* _TASK PROMPT_
Report each line from the entries in which "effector" can be found.

[Records from a data source]
BEGIN

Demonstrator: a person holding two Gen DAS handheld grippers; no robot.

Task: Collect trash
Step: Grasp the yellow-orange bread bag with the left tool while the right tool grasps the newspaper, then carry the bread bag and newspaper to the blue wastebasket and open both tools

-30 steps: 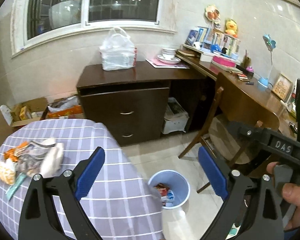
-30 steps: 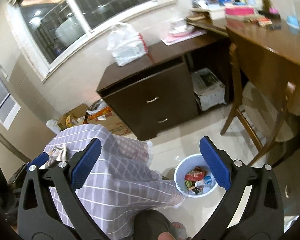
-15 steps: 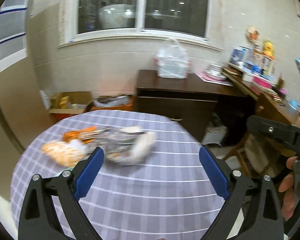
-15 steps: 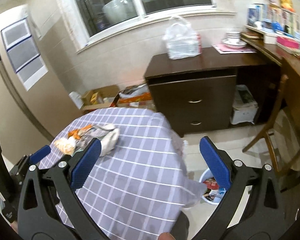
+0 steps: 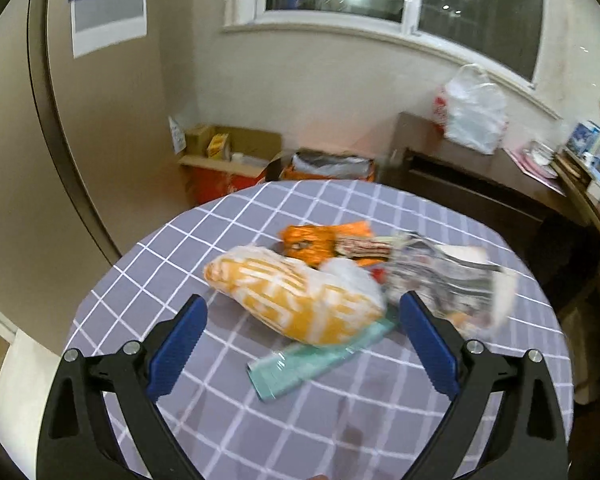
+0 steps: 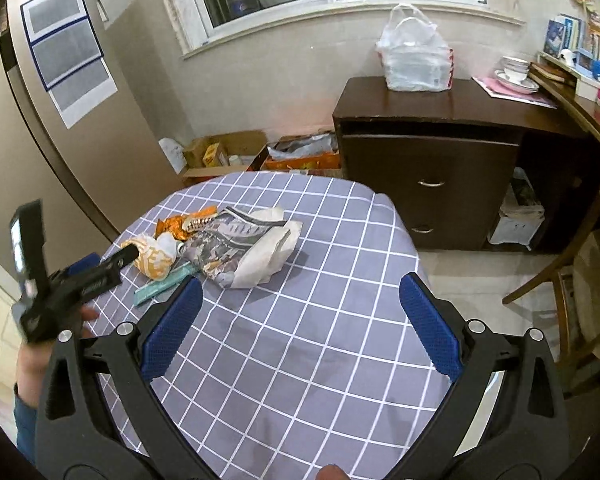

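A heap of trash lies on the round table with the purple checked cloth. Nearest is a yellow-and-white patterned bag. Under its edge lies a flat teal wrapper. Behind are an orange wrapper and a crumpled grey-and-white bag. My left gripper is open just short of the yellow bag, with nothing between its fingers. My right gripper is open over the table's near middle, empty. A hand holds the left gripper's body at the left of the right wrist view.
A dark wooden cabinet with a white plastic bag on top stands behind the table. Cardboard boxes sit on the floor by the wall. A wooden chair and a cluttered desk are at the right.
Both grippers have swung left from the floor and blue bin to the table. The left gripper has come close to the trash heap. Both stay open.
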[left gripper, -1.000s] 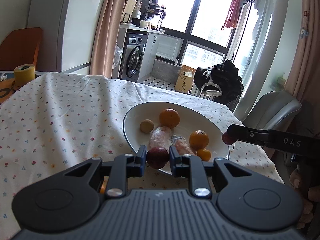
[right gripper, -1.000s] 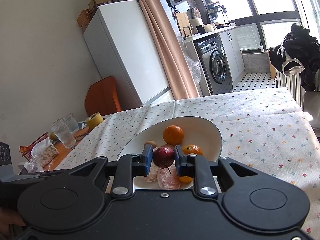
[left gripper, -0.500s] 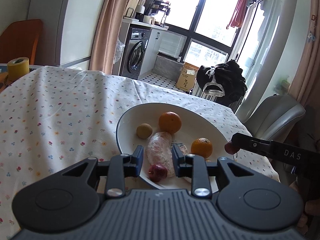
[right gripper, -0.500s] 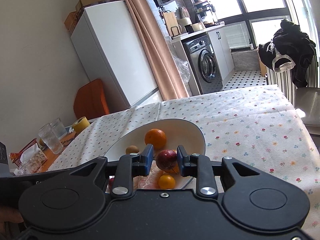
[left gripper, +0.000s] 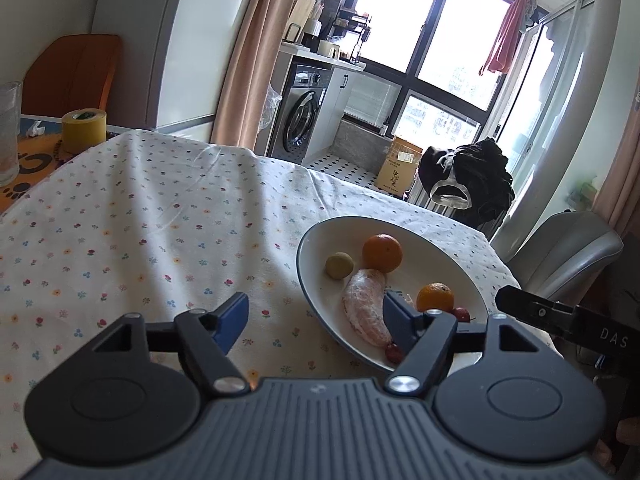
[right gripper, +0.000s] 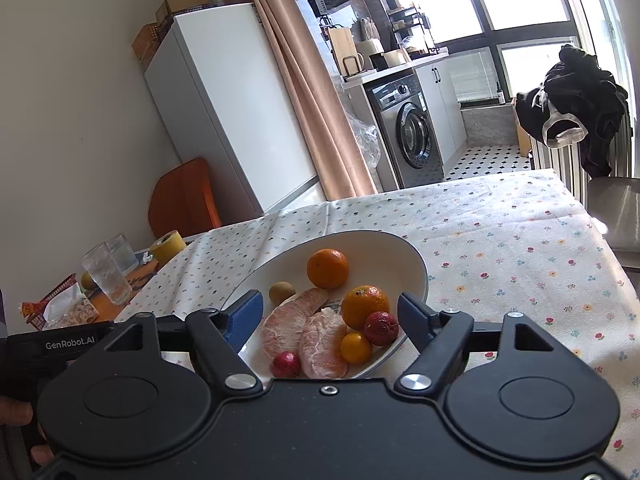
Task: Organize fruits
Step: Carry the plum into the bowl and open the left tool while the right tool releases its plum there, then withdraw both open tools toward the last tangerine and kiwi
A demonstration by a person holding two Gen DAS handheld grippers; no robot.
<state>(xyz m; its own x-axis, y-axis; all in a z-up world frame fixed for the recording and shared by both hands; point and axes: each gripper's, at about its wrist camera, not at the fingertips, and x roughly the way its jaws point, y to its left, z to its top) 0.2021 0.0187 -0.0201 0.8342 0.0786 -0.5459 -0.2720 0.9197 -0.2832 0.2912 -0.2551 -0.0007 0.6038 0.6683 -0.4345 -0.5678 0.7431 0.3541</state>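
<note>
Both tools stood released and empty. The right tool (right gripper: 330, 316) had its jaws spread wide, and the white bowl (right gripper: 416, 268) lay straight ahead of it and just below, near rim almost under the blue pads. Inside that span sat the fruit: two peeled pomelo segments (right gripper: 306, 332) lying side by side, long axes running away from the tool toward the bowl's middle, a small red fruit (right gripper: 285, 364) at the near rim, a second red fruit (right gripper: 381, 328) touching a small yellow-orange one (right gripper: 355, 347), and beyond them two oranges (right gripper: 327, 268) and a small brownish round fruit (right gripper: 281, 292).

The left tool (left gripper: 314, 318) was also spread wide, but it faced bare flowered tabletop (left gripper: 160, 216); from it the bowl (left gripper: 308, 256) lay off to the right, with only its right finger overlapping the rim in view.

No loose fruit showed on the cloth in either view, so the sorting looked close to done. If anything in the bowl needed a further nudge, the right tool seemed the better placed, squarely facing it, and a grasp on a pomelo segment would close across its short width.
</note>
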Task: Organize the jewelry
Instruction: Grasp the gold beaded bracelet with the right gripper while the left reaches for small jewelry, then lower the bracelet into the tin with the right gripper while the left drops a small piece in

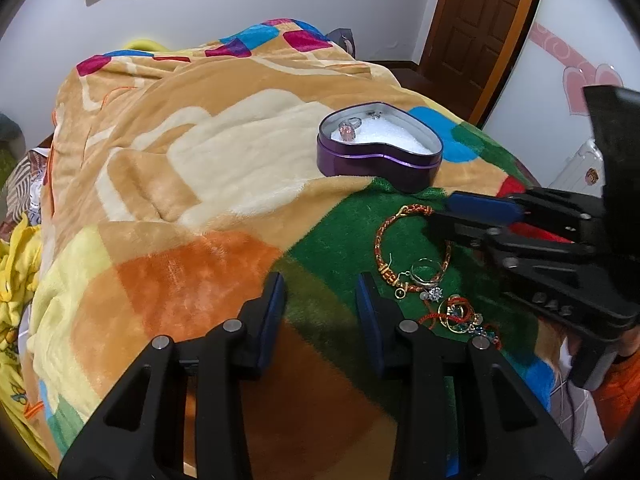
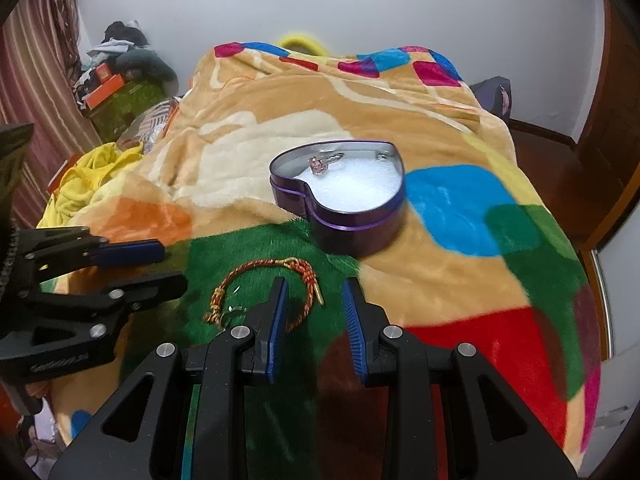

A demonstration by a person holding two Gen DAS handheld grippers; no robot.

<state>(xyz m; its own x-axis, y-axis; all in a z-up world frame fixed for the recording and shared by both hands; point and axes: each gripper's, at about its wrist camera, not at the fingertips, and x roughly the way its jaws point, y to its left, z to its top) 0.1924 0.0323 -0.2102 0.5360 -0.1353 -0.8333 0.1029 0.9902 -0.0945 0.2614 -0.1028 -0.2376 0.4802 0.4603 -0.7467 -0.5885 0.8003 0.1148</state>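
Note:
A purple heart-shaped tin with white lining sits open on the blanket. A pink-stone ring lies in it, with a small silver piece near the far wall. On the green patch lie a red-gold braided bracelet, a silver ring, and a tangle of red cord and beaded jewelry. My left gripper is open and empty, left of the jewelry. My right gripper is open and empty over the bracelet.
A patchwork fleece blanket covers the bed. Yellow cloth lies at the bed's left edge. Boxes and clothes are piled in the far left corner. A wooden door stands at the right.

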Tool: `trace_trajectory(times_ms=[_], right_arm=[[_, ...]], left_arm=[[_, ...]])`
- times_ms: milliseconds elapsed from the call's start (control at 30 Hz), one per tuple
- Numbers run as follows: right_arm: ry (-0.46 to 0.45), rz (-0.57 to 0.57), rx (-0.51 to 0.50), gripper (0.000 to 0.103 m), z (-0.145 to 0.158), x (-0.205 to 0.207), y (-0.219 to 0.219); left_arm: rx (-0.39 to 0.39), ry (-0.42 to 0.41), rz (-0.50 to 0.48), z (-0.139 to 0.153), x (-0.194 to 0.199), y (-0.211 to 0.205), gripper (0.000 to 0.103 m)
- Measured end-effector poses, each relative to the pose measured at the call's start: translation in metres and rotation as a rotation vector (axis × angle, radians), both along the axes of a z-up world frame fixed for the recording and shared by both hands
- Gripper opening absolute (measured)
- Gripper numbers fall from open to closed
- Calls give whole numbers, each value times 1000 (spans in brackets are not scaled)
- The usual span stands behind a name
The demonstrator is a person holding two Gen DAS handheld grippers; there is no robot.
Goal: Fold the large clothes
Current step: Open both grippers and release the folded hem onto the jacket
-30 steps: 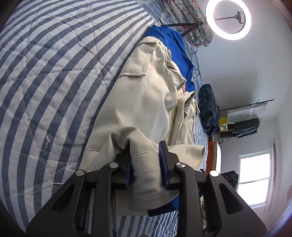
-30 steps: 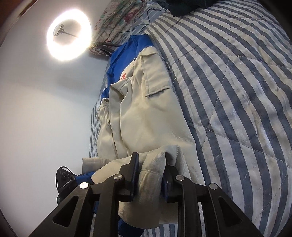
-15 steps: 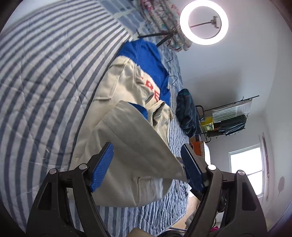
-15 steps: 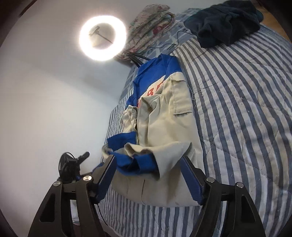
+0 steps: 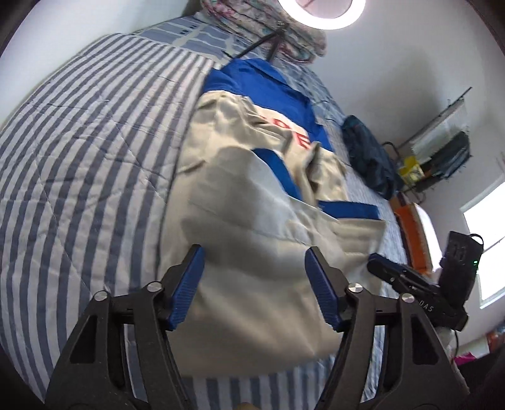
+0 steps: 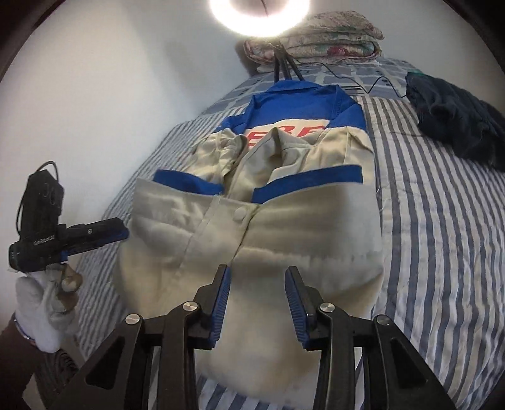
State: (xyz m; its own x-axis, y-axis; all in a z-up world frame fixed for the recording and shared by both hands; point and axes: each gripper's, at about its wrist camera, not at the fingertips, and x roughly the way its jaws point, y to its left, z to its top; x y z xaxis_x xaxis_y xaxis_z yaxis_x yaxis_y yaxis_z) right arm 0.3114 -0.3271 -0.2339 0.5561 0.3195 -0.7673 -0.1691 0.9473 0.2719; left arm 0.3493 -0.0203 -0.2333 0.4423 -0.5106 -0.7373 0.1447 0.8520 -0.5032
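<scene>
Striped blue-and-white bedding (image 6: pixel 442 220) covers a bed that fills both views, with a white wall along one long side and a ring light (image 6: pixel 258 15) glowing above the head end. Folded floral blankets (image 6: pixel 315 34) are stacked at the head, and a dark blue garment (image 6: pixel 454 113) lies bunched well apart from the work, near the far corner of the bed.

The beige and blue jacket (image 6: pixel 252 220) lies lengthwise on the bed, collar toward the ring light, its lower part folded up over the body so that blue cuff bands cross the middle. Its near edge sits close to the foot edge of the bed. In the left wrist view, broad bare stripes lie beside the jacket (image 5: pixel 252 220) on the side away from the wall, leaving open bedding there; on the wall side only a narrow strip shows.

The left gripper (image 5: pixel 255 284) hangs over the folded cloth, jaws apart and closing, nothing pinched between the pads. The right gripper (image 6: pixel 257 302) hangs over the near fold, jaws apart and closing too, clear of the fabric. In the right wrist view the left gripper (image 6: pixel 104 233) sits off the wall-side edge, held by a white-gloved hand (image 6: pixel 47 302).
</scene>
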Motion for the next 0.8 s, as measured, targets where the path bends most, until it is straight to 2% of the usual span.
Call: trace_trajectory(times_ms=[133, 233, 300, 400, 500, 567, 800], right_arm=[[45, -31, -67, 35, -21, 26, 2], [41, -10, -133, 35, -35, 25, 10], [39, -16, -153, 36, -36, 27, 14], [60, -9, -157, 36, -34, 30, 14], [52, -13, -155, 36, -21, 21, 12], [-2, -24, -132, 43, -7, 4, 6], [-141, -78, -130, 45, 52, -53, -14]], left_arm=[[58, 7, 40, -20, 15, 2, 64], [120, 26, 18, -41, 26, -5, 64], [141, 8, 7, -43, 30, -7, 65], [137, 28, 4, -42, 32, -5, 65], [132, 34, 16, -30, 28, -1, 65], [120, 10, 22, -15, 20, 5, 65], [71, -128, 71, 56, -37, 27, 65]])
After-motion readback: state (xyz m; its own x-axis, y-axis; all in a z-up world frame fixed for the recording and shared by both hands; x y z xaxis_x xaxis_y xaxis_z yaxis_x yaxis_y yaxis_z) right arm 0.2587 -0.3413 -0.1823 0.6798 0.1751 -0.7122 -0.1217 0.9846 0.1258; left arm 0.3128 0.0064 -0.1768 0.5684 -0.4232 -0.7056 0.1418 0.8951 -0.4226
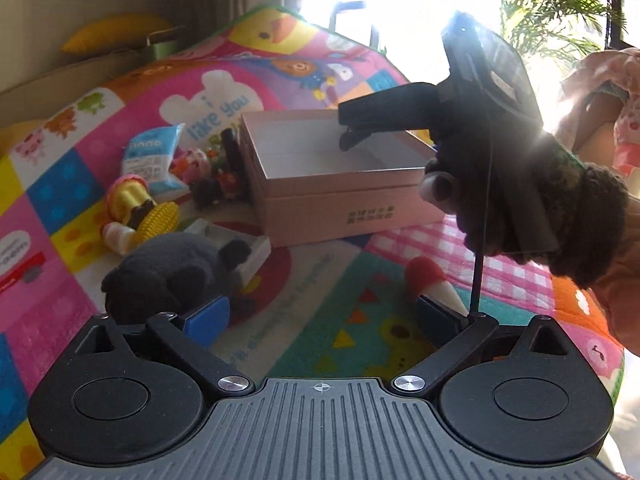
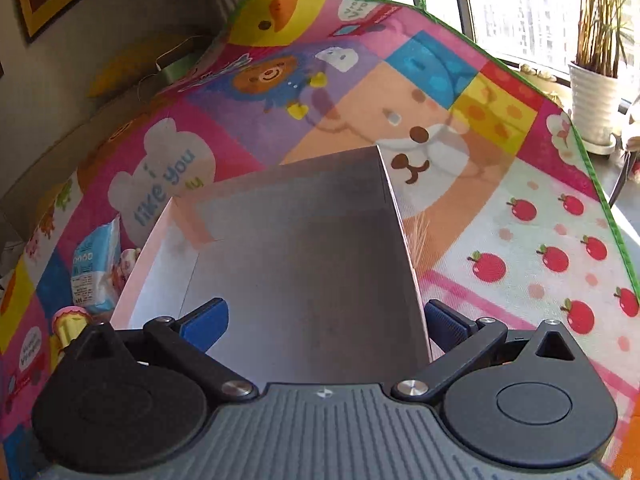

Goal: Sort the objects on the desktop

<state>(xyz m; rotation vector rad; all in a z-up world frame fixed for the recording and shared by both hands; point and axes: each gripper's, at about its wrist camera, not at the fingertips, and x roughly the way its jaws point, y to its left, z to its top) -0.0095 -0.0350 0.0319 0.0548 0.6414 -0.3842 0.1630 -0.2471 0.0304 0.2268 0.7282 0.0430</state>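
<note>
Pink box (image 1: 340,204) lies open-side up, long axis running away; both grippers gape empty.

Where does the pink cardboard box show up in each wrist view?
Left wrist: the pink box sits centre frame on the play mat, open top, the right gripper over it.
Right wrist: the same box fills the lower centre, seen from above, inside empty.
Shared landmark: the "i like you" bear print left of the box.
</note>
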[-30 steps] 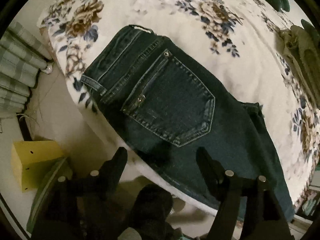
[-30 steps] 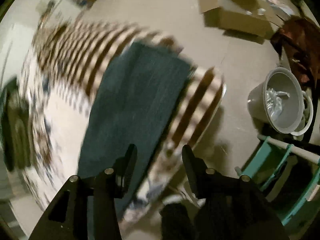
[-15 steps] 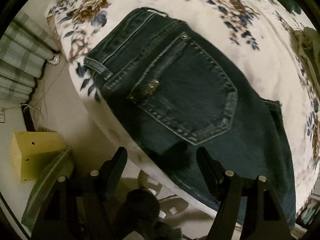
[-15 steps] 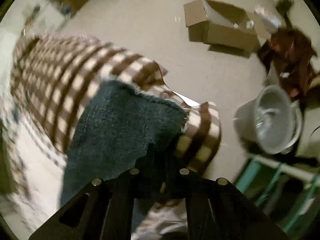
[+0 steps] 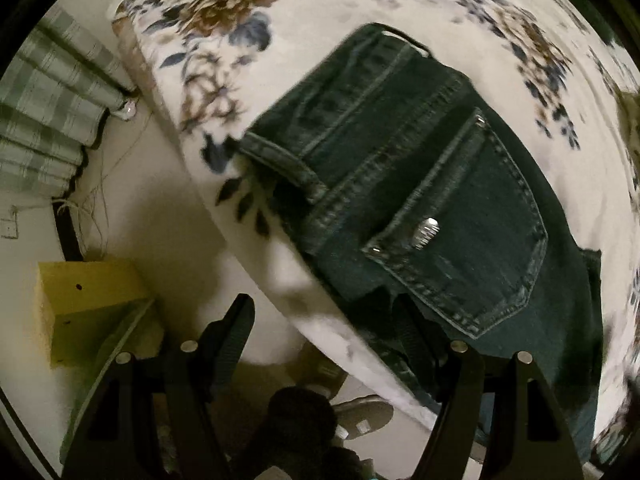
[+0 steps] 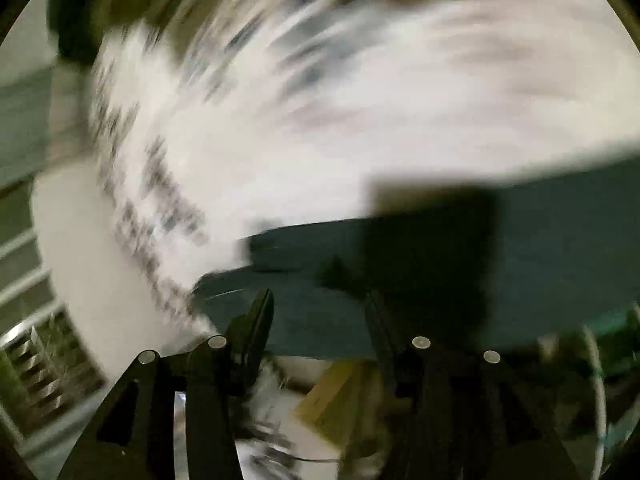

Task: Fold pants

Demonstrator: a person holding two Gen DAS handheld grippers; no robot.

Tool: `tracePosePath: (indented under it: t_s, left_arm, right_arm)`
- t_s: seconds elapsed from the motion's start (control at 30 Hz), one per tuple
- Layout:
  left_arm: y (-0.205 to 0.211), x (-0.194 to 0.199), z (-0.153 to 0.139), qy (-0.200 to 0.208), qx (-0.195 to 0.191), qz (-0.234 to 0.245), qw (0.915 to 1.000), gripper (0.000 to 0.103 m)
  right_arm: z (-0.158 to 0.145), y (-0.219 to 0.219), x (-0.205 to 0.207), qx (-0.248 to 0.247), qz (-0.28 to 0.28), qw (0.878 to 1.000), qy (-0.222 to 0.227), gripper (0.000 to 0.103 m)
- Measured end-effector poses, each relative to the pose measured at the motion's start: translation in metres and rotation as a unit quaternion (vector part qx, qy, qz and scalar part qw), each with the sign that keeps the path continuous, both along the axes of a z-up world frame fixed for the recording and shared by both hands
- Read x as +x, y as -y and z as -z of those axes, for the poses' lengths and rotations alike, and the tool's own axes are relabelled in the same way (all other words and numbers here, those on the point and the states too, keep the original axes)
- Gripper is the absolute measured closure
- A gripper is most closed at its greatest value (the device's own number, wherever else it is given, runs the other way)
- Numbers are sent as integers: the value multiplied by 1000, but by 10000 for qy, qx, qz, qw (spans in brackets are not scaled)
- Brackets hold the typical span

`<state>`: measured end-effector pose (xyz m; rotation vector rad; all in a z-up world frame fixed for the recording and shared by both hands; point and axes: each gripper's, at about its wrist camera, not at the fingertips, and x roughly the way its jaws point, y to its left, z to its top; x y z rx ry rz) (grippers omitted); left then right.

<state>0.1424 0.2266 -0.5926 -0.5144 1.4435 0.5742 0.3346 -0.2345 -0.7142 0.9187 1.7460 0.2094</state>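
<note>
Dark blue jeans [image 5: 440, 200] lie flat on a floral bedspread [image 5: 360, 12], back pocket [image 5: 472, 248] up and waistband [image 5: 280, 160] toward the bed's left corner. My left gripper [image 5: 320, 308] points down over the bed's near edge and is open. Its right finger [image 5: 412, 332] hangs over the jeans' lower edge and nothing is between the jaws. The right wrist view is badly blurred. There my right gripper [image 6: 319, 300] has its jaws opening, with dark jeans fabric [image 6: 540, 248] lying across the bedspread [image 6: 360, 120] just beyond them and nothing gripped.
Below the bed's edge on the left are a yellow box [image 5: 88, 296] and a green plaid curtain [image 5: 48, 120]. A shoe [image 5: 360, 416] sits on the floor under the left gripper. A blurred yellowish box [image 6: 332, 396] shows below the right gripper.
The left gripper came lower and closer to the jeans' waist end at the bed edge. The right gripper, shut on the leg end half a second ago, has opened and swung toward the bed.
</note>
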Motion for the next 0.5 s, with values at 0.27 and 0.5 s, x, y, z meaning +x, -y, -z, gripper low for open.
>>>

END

* _COMPLETED EXERCISE_
- Measured end-effector poses, each relative to the pose measured at the call's start: translation in metres and rotation as a rotation vector (axis × angle, radians), both along the axes of a z-up world frame fixed for the recording and shared by both hands
- Measured end-effector poses, each relative to the pose measured at the motion's start: translation in metres and rotation as a unit quaternion (vector part qx, qy, qz and scalar part qw), each with the sign that keeps the path continuous, both along the axes of a z-up world frame fixed for the recording and shared by both hands
`<state>`: measured end-effector pose (xyz m; rotation vector rad; all in a z-up world frame fixed for the recording and shared by both hands; point and axes: each gripper's, at about its wrist camera, not at the fingertips, and x roughly the way its jaws point, y to its left, z to its top; x y z rx ry rz) (grippers omitted); left then right.

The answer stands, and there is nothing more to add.